*Data provided*.
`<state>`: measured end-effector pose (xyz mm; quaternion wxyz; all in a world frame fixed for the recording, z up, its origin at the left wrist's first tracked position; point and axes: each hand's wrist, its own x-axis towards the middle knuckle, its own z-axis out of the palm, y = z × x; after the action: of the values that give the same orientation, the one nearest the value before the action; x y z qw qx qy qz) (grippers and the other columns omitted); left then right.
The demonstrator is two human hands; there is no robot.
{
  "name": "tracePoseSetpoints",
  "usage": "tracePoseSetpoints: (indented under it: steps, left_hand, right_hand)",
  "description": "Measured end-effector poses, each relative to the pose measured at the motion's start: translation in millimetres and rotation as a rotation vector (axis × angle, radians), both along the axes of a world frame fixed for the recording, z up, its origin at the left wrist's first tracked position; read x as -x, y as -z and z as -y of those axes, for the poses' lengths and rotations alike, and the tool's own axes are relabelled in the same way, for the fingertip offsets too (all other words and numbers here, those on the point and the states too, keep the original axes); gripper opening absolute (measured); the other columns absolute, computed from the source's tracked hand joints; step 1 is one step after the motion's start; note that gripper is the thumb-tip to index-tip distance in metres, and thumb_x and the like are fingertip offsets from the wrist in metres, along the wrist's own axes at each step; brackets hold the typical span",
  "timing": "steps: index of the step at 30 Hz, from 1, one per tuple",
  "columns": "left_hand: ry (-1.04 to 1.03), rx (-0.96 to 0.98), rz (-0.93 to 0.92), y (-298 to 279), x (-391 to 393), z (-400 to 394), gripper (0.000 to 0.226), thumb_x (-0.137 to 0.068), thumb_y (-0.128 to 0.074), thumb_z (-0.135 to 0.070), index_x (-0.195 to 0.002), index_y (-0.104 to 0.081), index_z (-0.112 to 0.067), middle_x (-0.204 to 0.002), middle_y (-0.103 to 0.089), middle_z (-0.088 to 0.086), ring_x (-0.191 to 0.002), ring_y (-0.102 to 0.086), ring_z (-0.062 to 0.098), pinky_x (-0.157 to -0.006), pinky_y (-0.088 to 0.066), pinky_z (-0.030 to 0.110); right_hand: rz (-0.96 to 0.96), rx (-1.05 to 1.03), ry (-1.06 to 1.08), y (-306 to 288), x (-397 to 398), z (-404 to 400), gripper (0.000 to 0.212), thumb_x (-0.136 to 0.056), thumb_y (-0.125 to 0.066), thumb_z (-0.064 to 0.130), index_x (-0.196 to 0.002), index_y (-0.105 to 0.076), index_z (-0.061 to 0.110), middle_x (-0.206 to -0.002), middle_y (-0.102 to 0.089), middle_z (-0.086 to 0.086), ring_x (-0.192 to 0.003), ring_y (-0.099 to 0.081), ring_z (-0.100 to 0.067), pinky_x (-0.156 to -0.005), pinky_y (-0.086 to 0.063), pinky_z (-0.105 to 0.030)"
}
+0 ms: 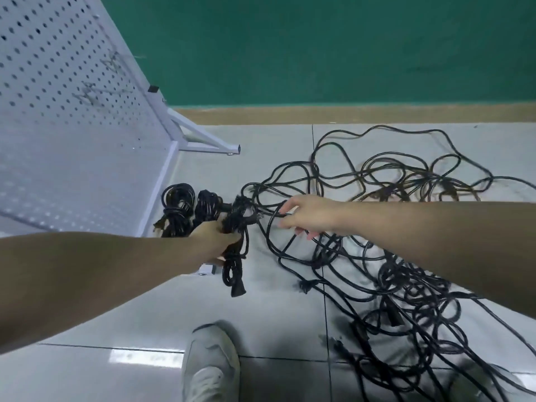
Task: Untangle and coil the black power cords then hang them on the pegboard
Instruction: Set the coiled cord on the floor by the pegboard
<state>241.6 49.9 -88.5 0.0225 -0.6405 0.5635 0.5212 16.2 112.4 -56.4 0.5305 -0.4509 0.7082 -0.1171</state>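
A big messy pile of black cords point(391, 256) covers the floor point(261, 320) on the right side of the frame, from the middle down to the lower right corner. The loops cross over each other many times, so most of the untangling looks like it is not done yet.

Just left of the middle, two small coiled bundles point(188, 208) lie on the floor beside the foot of the pegboard point(72, 111). They look finished but are not hung up. No cords can be seen on the pegboard, which fills the upper left.

The left hand point(216, 240) is closed around a third bundle point(235, 236), which hangs down with its plug at the bottom. The right hand point(307, 216) is partly open over the pile, its fingers hooked around one loose loop of cord.

My guess is that the job is at an early stage: a few cords are coiled, many are left, and all the hanging is still to do.

A grey shoe point(210, 364) shows at the bottom middle.
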Motion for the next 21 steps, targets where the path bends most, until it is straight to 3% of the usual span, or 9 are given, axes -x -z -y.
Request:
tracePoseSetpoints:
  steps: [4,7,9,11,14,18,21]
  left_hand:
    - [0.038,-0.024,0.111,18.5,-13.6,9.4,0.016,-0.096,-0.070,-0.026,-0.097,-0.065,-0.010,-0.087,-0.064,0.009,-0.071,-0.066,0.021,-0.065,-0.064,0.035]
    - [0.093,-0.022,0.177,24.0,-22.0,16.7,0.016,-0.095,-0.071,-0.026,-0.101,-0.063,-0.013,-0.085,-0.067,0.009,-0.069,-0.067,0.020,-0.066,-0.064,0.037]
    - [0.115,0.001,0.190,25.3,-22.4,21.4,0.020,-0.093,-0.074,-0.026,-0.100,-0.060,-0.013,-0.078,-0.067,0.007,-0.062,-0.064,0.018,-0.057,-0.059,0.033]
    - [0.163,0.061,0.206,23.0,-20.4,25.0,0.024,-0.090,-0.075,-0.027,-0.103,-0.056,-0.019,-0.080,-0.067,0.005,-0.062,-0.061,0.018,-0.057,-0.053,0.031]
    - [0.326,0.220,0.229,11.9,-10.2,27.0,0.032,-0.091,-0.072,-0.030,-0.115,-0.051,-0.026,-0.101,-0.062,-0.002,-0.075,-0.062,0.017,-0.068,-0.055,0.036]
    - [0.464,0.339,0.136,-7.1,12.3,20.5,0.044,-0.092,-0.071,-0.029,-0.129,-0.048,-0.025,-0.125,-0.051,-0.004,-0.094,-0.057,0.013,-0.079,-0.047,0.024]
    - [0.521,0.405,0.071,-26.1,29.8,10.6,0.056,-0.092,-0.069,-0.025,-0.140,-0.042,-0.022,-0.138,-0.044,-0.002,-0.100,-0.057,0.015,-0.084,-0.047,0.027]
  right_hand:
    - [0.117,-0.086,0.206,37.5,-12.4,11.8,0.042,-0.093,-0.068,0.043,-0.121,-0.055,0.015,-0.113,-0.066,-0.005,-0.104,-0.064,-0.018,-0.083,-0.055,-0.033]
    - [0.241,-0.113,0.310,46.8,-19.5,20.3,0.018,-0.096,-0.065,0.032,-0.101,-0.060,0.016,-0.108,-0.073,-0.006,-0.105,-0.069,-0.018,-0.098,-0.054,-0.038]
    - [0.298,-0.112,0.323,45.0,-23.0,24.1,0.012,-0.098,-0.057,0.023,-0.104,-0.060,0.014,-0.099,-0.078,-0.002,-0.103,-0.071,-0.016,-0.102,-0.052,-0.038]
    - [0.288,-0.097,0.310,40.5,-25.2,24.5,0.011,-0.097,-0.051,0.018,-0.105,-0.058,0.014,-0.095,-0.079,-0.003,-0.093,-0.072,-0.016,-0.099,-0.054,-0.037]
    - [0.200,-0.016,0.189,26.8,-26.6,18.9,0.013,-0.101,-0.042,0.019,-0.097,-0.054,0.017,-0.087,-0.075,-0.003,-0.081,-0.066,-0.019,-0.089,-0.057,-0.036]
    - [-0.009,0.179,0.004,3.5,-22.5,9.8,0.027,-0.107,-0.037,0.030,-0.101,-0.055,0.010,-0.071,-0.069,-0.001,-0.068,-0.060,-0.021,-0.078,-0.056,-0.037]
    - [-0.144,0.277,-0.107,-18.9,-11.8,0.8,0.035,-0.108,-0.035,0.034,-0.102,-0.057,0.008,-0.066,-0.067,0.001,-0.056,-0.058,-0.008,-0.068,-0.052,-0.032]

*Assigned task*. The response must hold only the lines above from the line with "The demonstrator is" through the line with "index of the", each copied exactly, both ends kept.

*Written answer*.
The demonstrator is two human hands; there is no robot.
{
  "name": "tracePoseSetpoints",
  "usage": "tracePoseSetpoints: (indented under it: steps, left_hand, right_hand)",
  "description": "Measured end-effector poses, each relative to the pose measured at the motion's start: translation in millimetres and rotation as a rotation vector (axis × angle, radians), both along the axes of a world frame fixed for the recording, z up, its origin at the left wrist's first tracked position; read x as -x, y as -z and z as -y of those axes, for the poses' lengths and rotations alike, and the tool's own axes are relabelled in the same way, for the fingertip offsets too (all other words and numbers here, those on the point and the states too, keep the original axes); gripper opening absolute (measured); the other columns absolute, computed from the source's tracked hand joints; step 1 is one step after the motion's start; note that gripper is the thumb-tip to index-tip distance in metres, and thumb_x and the like are fingertip offsets from the wrist in metres, along the wrist's own axes at each step; brackets hold the typical span",
  "timing": "steps: index of the step at 30 Hz, from 1, one per tuple",

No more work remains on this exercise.